Schwarzschild Metric - History

History

The Schwarzschild solution is named in honor of Karl Schwarzschild, who found the exact solution in 1916, a little more than a month after the publication of Einstein's theory of general relativity. It was the first exact solution of the Einstein field equations other than the trivial flat space solution. Schwarzschild had little time to think about his solution. He died shortly after his paper was published, as a result of a disease he contracted while serving in the German army during World War I.

Johannes Droste in 1916 independently produced the same solution as Schwarzschild, using a simpler more direct derivation.

In the early years of general relativity there was a lot of confusion about the nature of the singularities found in the Schwarzschild and other solutions of the Einstein field equations.

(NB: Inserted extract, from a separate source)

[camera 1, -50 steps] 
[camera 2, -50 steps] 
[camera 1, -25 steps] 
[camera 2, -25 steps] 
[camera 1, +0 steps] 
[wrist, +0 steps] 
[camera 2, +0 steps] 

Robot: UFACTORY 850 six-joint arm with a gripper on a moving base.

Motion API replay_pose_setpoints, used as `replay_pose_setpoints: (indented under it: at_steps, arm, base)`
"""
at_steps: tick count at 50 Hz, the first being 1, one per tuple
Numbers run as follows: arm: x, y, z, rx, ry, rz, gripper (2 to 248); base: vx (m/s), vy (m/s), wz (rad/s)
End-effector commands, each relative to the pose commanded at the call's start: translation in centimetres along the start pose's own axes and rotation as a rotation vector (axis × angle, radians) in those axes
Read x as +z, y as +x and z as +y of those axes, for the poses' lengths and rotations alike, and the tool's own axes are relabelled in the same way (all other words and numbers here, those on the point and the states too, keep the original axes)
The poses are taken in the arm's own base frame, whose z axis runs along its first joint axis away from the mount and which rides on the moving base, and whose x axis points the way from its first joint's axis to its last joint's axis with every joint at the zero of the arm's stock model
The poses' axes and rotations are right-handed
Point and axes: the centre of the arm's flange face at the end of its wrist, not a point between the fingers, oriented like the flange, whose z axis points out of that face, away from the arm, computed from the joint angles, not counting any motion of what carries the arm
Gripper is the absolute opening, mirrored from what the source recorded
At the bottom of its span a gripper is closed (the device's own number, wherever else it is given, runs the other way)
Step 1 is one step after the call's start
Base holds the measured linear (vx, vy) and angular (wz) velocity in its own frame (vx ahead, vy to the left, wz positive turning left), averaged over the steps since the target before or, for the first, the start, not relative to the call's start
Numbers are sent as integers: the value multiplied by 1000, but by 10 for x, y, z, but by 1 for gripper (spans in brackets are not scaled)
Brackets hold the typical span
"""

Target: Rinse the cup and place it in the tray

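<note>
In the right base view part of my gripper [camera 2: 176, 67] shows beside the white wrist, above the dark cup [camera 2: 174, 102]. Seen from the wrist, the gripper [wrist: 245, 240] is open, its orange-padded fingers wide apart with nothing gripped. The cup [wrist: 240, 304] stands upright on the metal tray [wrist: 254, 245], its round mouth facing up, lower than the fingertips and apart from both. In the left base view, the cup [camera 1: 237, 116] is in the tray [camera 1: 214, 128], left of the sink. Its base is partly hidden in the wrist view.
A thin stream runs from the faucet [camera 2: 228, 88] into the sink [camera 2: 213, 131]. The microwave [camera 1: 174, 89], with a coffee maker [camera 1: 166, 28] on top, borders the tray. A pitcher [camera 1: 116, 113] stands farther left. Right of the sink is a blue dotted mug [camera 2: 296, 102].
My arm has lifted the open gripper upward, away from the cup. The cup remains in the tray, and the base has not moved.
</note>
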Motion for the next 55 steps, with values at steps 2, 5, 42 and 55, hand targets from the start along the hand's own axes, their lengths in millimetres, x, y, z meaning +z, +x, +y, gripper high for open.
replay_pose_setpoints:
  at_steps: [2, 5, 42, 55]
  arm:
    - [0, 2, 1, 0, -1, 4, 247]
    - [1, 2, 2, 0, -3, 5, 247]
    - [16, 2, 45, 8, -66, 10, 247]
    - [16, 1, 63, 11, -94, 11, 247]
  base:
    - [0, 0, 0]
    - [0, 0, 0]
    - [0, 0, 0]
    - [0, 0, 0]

In response to the singular nature of his solution, Schwarzschild (mistakenly) assumed that the outer most singularity (i.e. the one at r = r_s) must coincide with coordinate singularity of spherical coordinate system. To this end he maintained that the radial coordinate that appeared in his solution was not physical, and instead an alternative radial coordinate ρ, related to the one in his solution by r = (ρ3+r_s3)1/3, which puts the event horizon at the origin of the coordinate system.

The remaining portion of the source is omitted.